Hésiter pour tourner à gauche ou à droite dans la Station Spatiale Internationale (ISS), ce n’est pas dramatique. Mais s’égarer sur la Lune car notre vision y est perturbée par une perspective effacée et une mauvaise perception du temps peut être beaucoup plus grave. Le Dr Pierre Denise (INSERM – Université de Caen) souligne que pour l’instant, « les relations entre des problèmes sensoriels et temporels sont encore mal connues. D’ici que l’humain aille explorer d’autres planètes, il faudra mieux comprendre l’orientation spatiale, non seulement en Zéro-G, mais aussi à gravité lunaire ou martienne ».

D’autant que les trajets vers Mars en particulier s’annoncent longs, et que pour les 1eres missions d’humains sur place, les équipages devront être efficaces car leur temps sur la planète rouge sera compté. Il s’agira donc d’optimiser à la fois les travaux pour les longues périodes d’impesanteur, mais aussi l’adaptation rapide à un environnement nouveau, à une gravité inhabituelle. Une question de sécurité, autant que de confort.

L’astronaute Anne McClain réalise l’expérience "Perception du temps en microgravité" à bord de l’ISS en 2019. Crédits : NASA.

En action dans l’espace et dans les airs, au profit des terriens

Installation expérimentale au sein de l’avion Airbus Zéro-G (Novespace) pour l’expérience FlexMove 2.0 en 2019. Crédits : CNES/ Lionel Bringoux.

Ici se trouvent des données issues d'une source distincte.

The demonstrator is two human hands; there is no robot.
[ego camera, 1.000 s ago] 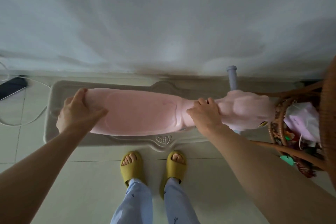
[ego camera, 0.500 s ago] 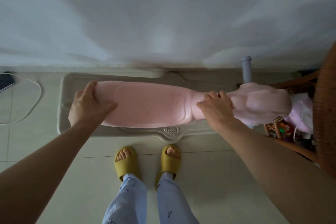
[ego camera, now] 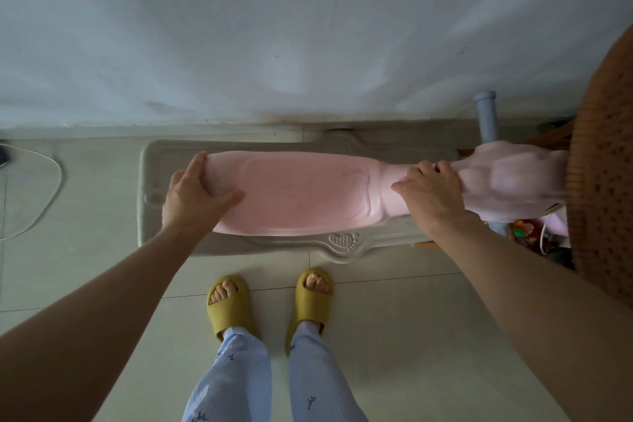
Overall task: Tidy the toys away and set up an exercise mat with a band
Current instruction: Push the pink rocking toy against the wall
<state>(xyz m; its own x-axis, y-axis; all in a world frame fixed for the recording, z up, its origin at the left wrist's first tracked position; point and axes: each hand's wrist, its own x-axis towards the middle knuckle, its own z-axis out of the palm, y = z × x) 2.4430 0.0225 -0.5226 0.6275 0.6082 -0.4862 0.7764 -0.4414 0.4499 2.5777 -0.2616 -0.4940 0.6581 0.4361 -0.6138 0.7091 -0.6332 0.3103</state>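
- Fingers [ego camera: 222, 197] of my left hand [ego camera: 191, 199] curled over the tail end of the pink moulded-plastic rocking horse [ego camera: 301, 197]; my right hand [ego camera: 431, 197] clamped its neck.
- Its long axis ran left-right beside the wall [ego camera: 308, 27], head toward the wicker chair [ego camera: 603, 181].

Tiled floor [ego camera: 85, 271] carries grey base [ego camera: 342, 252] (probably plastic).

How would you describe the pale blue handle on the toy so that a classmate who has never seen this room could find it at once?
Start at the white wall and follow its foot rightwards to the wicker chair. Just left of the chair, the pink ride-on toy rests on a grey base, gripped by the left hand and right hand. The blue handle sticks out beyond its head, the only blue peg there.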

Au-delà des missions futures et des expériences de neuroscience d’aujourd’hui, médecins, ingénieurs et techniciens qui travaillent sur nos thématiques spatiales ont tous à cœur de transposer leurs résultats de recherche aux humains sur Terre. Et cela ne s’arrête pas aux mécanismes fondamentaux comme l’influence de la gravité sur notre perception ! Mieux comprendre le rapport des neurones avec la gravité, l’influence de nos sens sur notre perception du réel, c’est aussi pouvoir lutter contre leur dégénération. La maladie de Parkinson est régulièrement évoquée comme cible présente et future des recherches en neurosciences, mais elle n’est pas la seule. La rééducation post-AVC est en ligne de mire, ainsi que la personnalisation des traitements des différents troubles sensoriels.

Ce qui a démarré comme une coopération internationale il y a plus de 40 ans est aujourd’hui un foisonnant domaine de recherche.